Exercise:
From the first line to the last, print the material exactly, skipping the pictures.

▼▼▼

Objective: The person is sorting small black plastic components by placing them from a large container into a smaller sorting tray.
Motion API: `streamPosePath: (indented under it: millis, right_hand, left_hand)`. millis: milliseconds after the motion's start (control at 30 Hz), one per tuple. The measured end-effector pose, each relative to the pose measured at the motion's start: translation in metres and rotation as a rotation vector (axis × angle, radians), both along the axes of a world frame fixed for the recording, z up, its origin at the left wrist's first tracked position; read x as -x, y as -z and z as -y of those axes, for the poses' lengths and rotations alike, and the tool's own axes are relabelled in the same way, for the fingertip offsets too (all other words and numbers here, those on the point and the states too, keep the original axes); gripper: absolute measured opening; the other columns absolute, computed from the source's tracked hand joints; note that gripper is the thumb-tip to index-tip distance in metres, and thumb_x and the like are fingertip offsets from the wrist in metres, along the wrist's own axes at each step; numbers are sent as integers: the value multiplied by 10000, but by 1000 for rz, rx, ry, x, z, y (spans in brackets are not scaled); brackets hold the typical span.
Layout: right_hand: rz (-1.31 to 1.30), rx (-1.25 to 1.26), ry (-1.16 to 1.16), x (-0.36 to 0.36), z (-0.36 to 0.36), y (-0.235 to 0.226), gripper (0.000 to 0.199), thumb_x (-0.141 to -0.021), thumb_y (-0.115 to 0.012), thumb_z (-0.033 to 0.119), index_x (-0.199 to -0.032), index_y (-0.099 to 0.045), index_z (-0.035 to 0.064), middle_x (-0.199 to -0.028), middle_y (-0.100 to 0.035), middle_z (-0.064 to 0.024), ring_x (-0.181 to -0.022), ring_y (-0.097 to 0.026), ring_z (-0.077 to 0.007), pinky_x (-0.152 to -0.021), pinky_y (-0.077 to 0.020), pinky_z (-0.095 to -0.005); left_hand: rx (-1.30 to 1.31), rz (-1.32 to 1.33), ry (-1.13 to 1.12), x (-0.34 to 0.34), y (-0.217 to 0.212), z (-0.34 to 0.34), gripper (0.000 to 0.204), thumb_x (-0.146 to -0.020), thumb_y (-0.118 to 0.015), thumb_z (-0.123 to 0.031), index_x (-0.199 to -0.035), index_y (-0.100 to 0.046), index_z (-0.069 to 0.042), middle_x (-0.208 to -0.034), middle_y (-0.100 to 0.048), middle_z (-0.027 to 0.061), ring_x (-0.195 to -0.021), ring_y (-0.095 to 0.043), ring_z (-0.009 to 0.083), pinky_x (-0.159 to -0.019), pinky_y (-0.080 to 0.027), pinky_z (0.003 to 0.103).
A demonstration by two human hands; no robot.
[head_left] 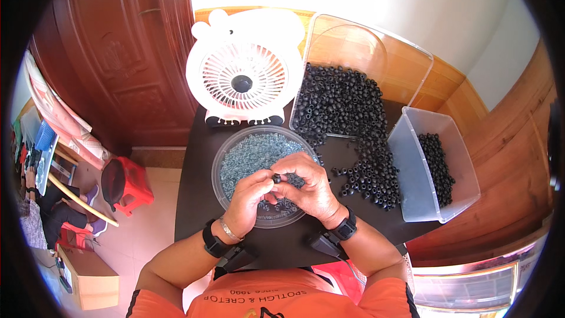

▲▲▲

Exercise response:
Objective: The person is sorting small black plastic components by placing them from a large container into a smaller sorting tray.
Motion API: `streamPosePath: (indented under it: millis, right_hand, left_hand)`. millis: milliseconds after the motion's start (control at 30 Hz), one per tuple. The measured end-effector pose, each relative to the pose measured at the motion's start: translation in metres and rotation as a rotation vector (axis × angle, radians), both along the axes of a world frame fixed for the recording, z up, its origin at the left wrist's first tracked position; read x as -x, y as -z and z as -y of those axes, for the poses' lengths and rotations alike, and the tool's own axes are relabelled in the same way, for the fingertip offsets too (all other words and numbers here, those on the point and the states too, keep the original axes); gripper: absolute measured opening; the other columns absolute, computed from the source's tracked hand joints; note that gripper is the thumb-tip to index-tip distance in metres, and thumb_x and the like are fingertip offsets from the wrist in metres, along the wrist's own axes at each step; numbers are sent as integers: the value multiplied by 10000, but by 1000 for rz, rx, ry, x, z, y (spans in brackets are not scaled); brackets hold the typical span.
Layout: right_hand: rz (-1.31 to 1.30), rx (-1.25 to 1.26), ry (-1.16 to 1.16), x (-0.36 to 0.36), z (-0.36 to 0.36), y (-0.235 to 0.226), gripper (0.000 to 0.199), thumb_x (-0.141 to -0.021), thumb_y (-0.115 to 0.012), thumb_z (-0.033 to 0.119), index_x (-0.199 to -0.032), index_y (-0.099 to 0.045), index_z (-0.035 to 0.064), middle_x (-0.199 to -0.028), middle_y (-0.100 to 0.035), middle_z (-0.064 to 0.024), ring_x (-0.181 to -0.022), ring_y (-0.097 to 0.026), ring_z (-0.077 to 0.007), pinky_x (-0.152 to -0.021), pinky_y (-0.077 to 0.020), pinky_z (-0.095 to -0.005); left_hand: rx (-1.30 to 1.31), rz (-1.32 to 1.33), ry (-1.13 to 1.12), x (-0.34 to 0.34), y (-0.217 to 0.212), z (-0.34 to 0.34), gripper (0.000 to 0.204), thumb_x (-0.146 to -0.020), thumb_y (-0.118 to 0.015), thumb_z (-0.123 to 0.031), index_x (-0.199 to -0.035), index_y (-0.100 to 0.046), index_z (-0.069 to 0.042), middle_x (-0.208 to -0.034), middle_y (-0.100 to 0.048), middle_z (-0.027 to 0.061), ring_x (-0.195 to -0.021), ring_y (-0.095 to 0.043), ring_z (-0.009 to 0.083), pinky_x (-0.159 to -0.019), pinky_y (-0.080 to 0.027), pinky_z (0.003 to 0.103).
A demonstration by two human hands; no robot.
[head_left] 

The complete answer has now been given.